Os devoradores de livros

Trituram tesouros sem piedade. Alimentam-se de páginas de iconografia e livros raros. Mas há uma nova maneira de os exterminar. Por asfixia. O PÚBLICO assistiu

a O ambiente nos corredores do segundo piso da Biblioteca Nacional, em Lisboa, é de filme de ficção científica. Os corredores da ala de iconografia são corredores-fantasma, totalmente vazios. Foram esvaziados dos espólios e ocupados por bolhas de plástico ligadas a garrafas de gás e tubos, como doentes terminais. O som de fundo é como o de uma panela de pressão gigante. Sente-se que se entrou na cena do ET de Spielberg, quando a casa de Elliot fica envolta numa bolha de plástico, em quarentena, porque os pais descobriram que um ser extra-planetário andava a conviver às escondidas com as crianças.Aqui o ET tem um nome em latim. Chama-se Anthrenus verbasci. Também é conhecido por escaravelho da alcatifa. Mas há outras espécies que por ali gostam de fazer estragos. Um deles também se pode encontrar a destruir papel em nossas casas e tem o nome comum de peixinho-de-prata.
Este Anthrenus verbasci é muito temido apesar de ter apenas um milímetro ou dois.
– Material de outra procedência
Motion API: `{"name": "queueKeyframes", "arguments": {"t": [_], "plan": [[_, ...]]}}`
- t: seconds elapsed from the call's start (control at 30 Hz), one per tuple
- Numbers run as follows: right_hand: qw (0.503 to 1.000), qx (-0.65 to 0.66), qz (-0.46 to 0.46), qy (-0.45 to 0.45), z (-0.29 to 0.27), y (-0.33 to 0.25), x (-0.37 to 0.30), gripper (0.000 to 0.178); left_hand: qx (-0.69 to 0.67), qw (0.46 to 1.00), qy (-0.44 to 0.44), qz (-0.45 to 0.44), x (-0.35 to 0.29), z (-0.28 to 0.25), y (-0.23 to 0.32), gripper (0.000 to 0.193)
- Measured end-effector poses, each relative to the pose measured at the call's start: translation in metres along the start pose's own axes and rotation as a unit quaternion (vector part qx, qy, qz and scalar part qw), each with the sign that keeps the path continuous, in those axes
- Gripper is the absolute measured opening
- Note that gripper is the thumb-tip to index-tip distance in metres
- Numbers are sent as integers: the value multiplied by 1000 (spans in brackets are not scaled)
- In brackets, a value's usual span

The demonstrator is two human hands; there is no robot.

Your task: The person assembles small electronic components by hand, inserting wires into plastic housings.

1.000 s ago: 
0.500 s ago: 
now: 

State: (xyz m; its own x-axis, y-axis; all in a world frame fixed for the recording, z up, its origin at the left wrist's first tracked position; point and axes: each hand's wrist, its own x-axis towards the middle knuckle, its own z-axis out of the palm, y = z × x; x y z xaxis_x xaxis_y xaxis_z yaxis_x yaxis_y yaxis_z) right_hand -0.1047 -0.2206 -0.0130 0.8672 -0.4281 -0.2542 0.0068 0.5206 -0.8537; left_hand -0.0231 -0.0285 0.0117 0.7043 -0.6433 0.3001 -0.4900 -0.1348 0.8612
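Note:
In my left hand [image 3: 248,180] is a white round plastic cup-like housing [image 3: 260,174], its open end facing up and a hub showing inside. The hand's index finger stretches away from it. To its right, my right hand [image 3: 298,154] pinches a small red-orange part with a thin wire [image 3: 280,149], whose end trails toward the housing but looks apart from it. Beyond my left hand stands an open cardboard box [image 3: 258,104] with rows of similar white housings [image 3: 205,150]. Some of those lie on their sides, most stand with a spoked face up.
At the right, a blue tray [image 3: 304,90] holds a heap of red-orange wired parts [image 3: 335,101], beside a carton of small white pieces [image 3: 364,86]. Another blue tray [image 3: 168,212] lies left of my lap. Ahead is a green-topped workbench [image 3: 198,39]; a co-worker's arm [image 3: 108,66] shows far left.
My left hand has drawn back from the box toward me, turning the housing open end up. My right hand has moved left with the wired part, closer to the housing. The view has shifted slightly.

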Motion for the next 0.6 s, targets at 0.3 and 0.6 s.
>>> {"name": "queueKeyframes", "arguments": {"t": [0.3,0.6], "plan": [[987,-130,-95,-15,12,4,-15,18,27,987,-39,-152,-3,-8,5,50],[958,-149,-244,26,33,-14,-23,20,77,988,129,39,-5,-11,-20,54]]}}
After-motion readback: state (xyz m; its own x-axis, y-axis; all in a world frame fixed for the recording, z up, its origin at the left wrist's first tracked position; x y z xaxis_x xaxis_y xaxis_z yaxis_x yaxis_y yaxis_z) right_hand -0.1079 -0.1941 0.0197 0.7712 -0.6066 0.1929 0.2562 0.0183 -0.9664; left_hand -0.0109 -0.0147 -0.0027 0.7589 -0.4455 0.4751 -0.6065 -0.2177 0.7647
Na fase de larva, este insecto, cujas preferências alimentares vão para o têxtil, alimenta-se do que apanha. E o que há mais à mão, na Biblioteca Nacional, é papel. Muito papel: "Ele nem sequer é característico do papel. Os hábitos alimentares são o têxtil. Mas à falta dele alimenta-se do papel", diz Otília Santos, responsável pelo sector de conservação e preservação.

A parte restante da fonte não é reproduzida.